= Your instructions =
Lines holding the string "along": copy each one from the listing below.
= = = =
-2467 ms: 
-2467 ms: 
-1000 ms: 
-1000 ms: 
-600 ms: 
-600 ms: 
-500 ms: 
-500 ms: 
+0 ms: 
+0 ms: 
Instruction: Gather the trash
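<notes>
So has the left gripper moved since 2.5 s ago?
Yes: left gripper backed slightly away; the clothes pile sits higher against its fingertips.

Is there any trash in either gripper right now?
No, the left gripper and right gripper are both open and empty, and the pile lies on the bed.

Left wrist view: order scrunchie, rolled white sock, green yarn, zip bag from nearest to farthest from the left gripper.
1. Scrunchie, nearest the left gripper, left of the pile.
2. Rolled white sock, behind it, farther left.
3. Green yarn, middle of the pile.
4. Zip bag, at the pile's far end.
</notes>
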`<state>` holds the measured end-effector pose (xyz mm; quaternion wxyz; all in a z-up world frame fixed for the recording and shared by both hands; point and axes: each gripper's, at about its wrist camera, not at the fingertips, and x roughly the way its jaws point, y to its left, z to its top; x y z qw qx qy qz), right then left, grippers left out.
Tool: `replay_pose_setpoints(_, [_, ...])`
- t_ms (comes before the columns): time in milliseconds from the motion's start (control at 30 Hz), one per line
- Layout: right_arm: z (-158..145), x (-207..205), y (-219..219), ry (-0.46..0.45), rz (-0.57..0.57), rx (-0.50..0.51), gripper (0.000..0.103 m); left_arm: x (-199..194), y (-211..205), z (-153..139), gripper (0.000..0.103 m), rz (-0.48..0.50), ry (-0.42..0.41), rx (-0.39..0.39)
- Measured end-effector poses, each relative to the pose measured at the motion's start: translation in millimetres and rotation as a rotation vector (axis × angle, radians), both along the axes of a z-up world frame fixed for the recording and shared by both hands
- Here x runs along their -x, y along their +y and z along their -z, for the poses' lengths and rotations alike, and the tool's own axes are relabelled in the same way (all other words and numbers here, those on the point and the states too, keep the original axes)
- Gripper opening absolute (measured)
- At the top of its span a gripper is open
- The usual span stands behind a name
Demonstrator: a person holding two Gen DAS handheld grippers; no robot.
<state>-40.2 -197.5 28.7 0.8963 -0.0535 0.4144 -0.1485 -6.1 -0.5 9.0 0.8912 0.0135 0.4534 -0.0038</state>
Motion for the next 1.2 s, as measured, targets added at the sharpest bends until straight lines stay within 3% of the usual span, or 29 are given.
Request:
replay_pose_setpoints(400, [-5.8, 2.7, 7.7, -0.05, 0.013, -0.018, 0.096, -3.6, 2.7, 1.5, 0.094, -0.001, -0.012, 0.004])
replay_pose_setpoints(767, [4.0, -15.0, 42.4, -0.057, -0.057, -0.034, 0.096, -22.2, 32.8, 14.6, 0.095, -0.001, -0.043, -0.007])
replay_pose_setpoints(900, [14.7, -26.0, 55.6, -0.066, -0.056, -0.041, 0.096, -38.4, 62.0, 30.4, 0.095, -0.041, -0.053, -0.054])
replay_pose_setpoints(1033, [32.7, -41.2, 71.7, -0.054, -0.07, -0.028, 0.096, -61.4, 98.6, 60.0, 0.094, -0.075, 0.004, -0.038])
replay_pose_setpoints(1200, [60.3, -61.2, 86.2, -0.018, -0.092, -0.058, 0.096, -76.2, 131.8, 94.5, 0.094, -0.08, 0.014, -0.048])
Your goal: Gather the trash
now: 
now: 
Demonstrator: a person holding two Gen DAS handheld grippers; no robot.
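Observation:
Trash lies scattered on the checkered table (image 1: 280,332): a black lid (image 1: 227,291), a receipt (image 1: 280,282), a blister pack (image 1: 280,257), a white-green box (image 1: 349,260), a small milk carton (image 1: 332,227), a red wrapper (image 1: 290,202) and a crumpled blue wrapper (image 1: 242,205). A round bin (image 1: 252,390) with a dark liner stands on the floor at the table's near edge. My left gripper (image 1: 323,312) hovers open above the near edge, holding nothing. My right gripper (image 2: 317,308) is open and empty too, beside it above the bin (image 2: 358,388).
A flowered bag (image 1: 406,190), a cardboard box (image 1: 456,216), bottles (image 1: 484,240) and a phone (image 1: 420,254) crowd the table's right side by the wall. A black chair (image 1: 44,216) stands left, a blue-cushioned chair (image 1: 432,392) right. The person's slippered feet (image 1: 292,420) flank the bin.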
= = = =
= Response area =
- Measured end-effector poses, each relative to the pose measured at the motion's start: translation in millimetres and rotation as a rotation vector (axis × angle, radians), both along the axes of a z-up world frame fixed for the recording and shared by both hands
- Here x runs along their -x, y along their +y and z along their -z, for the poses' lengths and rotations alike, and the tool's own axes are relabelled in the same way (all other words and numbers here, those on the point and the states too, keep the original axes)

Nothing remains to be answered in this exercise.